Exercise: Copy every entry below, exactly and in full.

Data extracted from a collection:
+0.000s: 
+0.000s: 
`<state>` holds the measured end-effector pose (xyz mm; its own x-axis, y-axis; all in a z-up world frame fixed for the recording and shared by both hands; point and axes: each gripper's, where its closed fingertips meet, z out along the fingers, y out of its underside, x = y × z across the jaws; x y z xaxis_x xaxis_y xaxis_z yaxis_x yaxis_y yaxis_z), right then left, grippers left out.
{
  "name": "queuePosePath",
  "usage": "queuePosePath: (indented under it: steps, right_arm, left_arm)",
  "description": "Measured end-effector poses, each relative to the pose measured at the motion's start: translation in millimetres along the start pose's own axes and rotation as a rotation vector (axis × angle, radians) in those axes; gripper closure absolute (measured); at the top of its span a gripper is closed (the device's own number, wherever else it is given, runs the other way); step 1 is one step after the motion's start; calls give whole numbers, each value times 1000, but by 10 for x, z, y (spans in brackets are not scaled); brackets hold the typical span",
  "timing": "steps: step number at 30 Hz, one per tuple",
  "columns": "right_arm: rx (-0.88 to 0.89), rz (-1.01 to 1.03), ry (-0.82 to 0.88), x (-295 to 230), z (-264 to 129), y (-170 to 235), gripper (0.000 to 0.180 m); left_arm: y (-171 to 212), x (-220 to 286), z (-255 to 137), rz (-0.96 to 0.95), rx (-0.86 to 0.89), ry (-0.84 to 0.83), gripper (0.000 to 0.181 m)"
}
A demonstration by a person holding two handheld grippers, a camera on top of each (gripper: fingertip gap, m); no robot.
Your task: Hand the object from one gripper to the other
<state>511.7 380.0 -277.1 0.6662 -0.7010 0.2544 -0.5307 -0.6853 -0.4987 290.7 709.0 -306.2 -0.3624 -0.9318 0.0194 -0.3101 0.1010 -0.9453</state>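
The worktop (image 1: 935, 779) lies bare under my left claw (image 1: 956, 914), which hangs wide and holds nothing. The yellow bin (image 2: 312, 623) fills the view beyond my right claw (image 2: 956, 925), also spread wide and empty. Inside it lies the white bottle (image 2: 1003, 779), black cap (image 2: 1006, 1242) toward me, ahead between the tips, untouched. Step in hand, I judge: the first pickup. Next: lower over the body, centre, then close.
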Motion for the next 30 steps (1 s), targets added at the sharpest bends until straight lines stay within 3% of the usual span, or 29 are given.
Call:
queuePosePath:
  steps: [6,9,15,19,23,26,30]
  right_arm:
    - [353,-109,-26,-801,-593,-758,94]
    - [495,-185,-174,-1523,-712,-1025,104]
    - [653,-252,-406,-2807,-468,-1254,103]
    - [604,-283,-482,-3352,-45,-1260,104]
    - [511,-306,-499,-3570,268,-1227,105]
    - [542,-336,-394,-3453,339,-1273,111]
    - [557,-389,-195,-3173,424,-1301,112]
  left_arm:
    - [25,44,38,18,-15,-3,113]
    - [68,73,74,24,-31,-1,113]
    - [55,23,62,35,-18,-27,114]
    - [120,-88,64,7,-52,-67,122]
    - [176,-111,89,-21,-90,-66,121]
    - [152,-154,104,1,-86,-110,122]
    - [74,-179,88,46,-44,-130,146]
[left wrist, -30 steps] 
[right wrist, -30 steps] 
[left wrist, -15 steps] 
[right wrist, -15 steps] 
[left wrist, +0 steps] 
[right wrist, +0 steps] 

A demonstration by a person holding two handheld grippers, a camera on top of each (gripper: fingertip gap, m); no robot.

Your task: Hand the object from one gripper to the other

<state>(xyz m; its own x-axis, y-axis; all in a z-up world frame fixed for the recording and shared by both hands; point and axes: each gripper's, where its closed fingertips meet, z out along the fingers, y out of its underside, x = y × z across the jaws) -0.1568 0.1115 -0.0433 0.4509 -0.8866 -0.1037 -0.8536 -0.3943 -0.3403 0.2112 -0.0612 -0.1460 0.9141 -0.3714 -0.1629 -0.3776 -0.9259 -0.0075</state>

Exercise answer:
+0.000s: 
+0.000s: 
`<state>` holds the measured end-effector pose (xyz mm; its own x-axis, y-axis; all in a z-up world frame fixed for the recording and shared by both hands; point and axes: each gripper's, where its closed fingertips meet, z out along the fingers, y out of its underside, x = y × z across the jaws; x y z xaxis_x xaxis_y xaxis_z yaxis_x yaxis_y yaxis_z), right then left, grippers left out.
{
  "name": "queuePosePath",
  "usage": "queuePosePath: (indented under it: steps, right_arm, left_arm)",
  "description": "Measured end-effector poses, each relative to the pose measured at the motion's start: translation in millimetres along the start pose's own axes and rotation as a rotation vector (axis × angle, radians) in those axes; gripper closure absolute (measured); at the top of its span a gripper is closed (the device's own number, wherever else it is given, runs the other way); step 1 is one step after the motion's start; calls give whole numbers, each value times 1000, but by 10 for x, z, y (spans in brackets are not scaled); brackets hold the typical span",
  "timing": "steps: step number at 30 Hz, one per tuple",
  "columns": "right_arm: rx (-0.88 to 0.89), rz (-1.01 to 1.03), ry (-0.82 to 0.88), x (-295 to 230), z (-264 to 129), y (-170 to 235), gripper (0.000 to 0.180 m); left_arm: y (-171 to 212), x (-220 to 286), z (-255 to 137), rz (-0.96 to 0.95), rx (-0.86 to 0.89), ry (-0.84 to 0.83), gripper (0.000 to 0.181 m)"
}
A demonstration by a person holding two handheld grippers, a camera on top of each (gripper: fingertip gap, m); no robot.
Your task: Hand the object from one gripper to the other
<state>511.7 380.0 -277.1 0.6662 -0.7010 0.2544 -0.5307 -0.6853 -0.4987 290.7 709.0 -306.2 -0.3624 -0.9318 0.0194 -0.3101 0.1010 -0.9453</state>
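The worktop (image 1: 935, 779) lies bare under my left claw (image 1: 956, 914), which hangs wide and holds nothing. The yellow bin (image 2: 312, 623) fills the view beyond my right claw (image 2: 956, 925), also spread wide and empty. Inside it lies the white bottle (image 2: 1003, 779), black cap (image 2: 1006, 1242) toward me, ahead between the tips, untouched. Step in hand, I judge: the first pickup. Next: lower over the body, centre, then close.
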Motion for the next 30 steps (1 s), targets added at the sharpest bends until straight lines stay within 3% of the usual span, or 29 are given.
Call:
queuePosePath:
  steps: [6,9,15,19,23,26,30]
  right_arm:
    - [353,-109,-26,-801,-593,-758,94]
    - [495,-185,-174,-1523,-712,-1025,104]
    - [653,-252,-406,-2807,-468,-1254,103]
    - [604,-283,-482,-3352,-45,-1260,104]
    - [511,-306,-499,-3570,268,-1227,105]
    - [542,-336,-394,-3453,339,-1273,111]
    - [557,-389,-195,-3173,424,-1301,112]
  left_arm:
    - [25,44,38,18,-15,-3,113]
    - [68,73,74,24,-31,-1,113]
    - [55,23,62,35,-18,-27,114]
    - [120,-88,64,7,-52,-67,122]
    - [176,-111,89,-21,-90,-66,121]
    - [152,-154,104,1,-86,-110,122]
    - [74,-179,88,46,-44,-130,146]
[left wrist, -30 steps] 
[right wrist, -30 steps] 
[left wrist, -15 steps] 
[right wrist, -15 steps] 
[left wrist, +0 steps] 
[right wrist, +0 steps] 

A demonstration by a person holding two handheld grippers, a camera on top of each (gripper: fingertip gap, m); no robot.

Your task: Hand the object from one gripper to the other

<state>(xyz m; its own x-axis, y-axis; all in a z-up world frame fixed for the recording and shared by both hands; point and axes: each gripper's, where its closed fingertips meet, z out along the fingers, y out of its underside, x = y × z across the jaws) -0.1568 0.1115 -0.0433 0.4509 -0.8866 -0.1037 -0.8536 -0.3943 -0.3403 0.2112 -0.0612 -0.1460 0.9141 -0.3714 -0.1629 -0.3776 -0.9259 -0.0075</state>

The exercise is finished and nothing remains.